- Exercise:
Nothing may be changed. Give the entries below again exactly.

(Source data)
- - -

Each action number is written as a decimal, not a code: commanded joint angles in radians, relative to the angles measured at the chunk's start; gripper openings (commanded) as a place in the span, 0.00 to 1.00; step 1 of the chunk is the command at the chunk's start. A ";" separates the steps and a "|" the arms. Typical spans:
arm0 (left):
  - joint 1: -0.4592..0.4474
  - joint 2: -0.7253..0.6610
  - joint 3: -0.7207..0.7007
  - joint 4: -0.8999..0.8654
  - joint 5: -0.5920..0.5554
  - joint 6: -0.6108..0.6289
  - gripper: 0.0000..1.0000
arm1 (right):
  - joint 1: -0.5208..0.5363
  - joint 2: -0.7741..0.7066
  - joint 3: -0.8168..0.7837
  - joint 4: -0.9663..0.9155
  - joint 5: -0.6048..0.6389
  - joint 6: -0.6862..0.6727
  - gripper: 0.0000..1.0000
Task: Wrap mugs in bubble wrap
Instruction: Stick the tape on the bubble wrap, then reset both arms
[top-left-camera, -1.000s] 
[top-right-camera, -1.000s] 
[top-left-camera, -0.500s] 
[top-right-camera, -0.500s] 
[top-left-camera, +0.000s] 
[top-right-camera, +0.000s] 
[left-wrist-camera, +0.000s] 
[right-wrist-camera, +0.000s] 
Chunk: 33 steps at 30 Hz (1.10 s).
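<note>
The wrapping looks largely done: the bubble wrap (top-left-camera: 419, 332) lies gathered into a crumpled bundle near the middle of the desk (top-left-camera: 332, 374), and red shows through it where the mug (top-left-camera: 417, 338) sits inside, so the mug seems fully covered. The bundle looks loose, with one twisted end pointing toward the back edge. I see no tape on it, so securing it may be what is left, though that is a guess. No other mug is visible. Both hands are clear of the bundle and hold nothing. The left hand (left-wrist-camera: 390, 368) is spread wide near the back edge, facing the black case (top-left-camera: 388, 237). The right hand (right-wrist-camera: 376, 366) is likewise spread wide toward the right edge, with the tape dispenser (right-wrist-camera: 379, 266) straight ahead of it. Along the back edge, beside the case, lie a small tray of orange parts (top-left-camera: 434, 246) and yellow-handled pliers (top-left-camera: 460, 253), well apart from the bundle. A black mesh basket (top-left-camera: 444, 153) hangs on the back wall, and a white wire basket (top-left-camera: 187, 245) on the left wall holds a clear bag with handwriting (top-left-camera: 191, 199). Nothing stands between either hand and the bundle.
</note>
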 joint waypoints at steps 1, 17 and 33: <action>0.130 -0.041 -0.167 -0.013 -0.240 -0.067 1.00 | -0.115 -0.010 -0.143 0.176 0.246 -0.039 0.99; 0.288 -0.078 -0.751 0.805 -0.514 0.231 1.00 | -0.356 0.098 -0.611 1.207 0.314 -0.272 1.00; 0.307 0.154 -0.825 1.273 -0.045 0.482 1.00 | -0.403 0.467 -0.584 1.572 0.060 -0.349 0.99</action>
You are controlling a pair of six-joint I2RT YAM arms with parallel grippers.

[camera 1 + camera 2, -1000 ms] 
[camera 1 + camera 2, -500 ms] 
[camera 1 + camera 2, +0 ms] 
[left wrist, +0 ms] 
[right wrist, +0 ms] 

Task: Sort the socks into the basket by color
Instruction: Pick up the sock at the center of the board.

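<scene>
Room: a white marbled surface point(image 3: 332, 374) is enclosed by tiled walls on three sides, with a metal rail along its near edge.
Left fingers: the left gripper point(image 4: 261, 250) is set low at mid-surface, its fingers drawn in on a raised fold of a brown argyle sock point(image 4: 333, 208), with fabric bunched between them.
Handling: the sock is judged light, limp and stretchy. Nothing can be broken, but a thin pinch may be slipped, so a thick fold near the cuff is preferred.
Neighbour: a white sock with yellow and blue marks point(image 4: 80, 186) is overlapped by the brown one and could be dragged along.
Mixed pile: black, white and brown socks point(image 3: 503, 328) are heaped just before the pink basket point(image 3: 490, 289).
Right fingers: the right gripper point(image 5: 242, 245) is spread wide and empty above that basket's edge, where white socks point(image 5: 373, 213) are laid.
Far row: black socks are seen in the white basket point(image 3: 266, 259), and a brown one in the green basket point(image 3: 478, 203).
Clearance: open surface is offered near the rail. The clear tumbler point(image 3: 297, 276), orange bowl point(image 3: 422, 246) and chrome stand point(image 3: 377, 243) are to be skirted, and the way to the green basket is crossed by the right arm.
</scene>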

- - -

- Exercise output:
Each action number is written as a decimal, not a code: commanded joint angles in radians, relative to the angles measured at the chunk's start; gripper openings (commanded) as a place in the span, 0.00 to 1.00; step 1 of the chunk is the command at the chunk's start. A ";" separates the steps and a "|" the arms. Typical spans:
arm0 (left):
  - joint 1: -0.4592..0.4474
  - joint 2: -0.7253..0.6610
  - joint 3: -0.7207..0.7007
  - joint 4: -0.8999..0.8654
  - joint 5: -0.5920..0.5554
  - joint 6: -0.6108..0.6289
  - gripper: 0.0000..1.0000
arm1 (right):
  - joint 1: -0.5208..0.5363
  - joint 2: -0.7741..0.7066
  - joint 3: -0.8168..0.7837
  - joint 4: -0.9663..0.9155
  - joint 5: -0.6048..0.6389
  - joint 6: -0.6862..0.6727
  - gripper: 0.0000..1.0000
Task: Wrap mugs in bubble wrap
Instruction: Stick the tape on the bubble wrap, then reset both arms
[top-left-camera, -1.000s] 
[top-right-camera, -1.000s] 
[top-left-camera, -0.500s] 
[top-right-camera, -0.500s] 
[top-left-camera, +0.000s] 
[top-right-camera, +0.000s] 
[left-wrist-camera, +0.000s] 
[right-wrist-camera, +0.000s] 
Chunk: 33 steps at 30 Hz (1.10 s).
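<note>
The wrapping looks largely done: the bubble wrap (top-left-camera: 419, 332) lies gathered into a crumpled bundle near the middle of the desk (top-left-camera: 332, 374), and red shows through it where the mug (top-left-camera: 417, 338) sits inside, so the mug seems fully covered. The bundle looks loose, with one twisted end pointing toward the back edge. I see no tape on it, so securing it may be what is left, though that is a guess. No other mug is visible. Both hands are clear of the bundle and hold nothing. The left hand (left-wrist-camera: 390, 368) is spread wide near the back edge, facing the black case (top-left-camera: 388, 237). The right hand (right-wrist-camera: 376, 366) is likewise spread wide toward the right edge, with the tape dispenser (right-wrist-camera: 379, 266) straight ahead of it. Along the back edge, beside the case, lie a small tray of orange parts (top-left-camera: 434, 246) and yellow-handled pliers (top-left-camera: 460, 253), well apart from the bundle. A black mesh basket (top-left-camera: 444, 153) hangs on the back wall, and a white wire basket (top-left-camera: 187, 245) on the left wall holds a clear bag with handwriting (top-left-camera: 191, 199). Nothing stands between either hand and the bundle.
</note>
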 joint waypoints at steps 1, 17 and 33: <action>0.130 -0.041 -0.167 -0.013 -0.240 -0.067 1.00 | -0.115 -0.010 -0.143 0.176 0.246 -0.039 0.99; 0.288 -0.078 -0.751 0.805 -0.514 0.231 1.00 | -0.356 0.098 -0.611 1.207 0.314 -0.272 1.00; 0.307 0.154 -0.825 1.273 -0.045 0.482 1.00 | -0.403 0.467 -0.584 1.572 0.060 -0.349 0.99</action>
You are controlling a pair of six-joint I2RT YAM arms with parallel grippers.

[camera 1 + camera 2, -1000 ms] 
[camera 1 + camera 2, -500 ms] 
[camera 1 + camera 2, +0 ms] 
[left wrist, +0 ms] 
[right wrist, +0 ms] 

Task: Sort the socks into the basket by color
Instruction: Pick up the sock at the center of the board.

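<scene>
Room: a white marbled surface point(image 3: 332, 374) is enclosed by tiled walls on three sides, with a metal rail along its near edge.
Left fingers: the left gripper point(image 4: 261, 250) is set low at mid-surface, its fingers drawn in on a raised fold of a brown argyle sock point(image 4: 333, 208), with fabric bunched between them.
Handling: the sock is judged light, limp and stretchy. Nothing can be broken, but a thin pinch may be slipped, so a thick fold near the cuff is preferred.
Neighbour: a white sock with yellow and blue marks point(image 4: 80, 186) is overlapped by the brown one and could be dragged along.
Mixed pile: black, white and brown socks point(image 3: 503, 328) are heaped just before the pink basket point(image 3: 490, 289).
Right fingers: the right gripper point(image 5: 242, 245) is spread wide and empty above that basket's edge, where white socks point(image 5: 373, 213) are laid.
Far row: black socks are seen in the white basket point(image 3: 266, 259), and a brown one in the green basket point(image 3: 478, 203).
Clearance: open surface is offered near the rail. The clear tumbler point(image 3: 297, 276), orange bowl point(image 3: 422, 246) and chrome stand point(image 3: 377, 243) are to be skirted, and the way to the green basket is crossed by the right arm.
</scene>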

This answer is complete as it stands.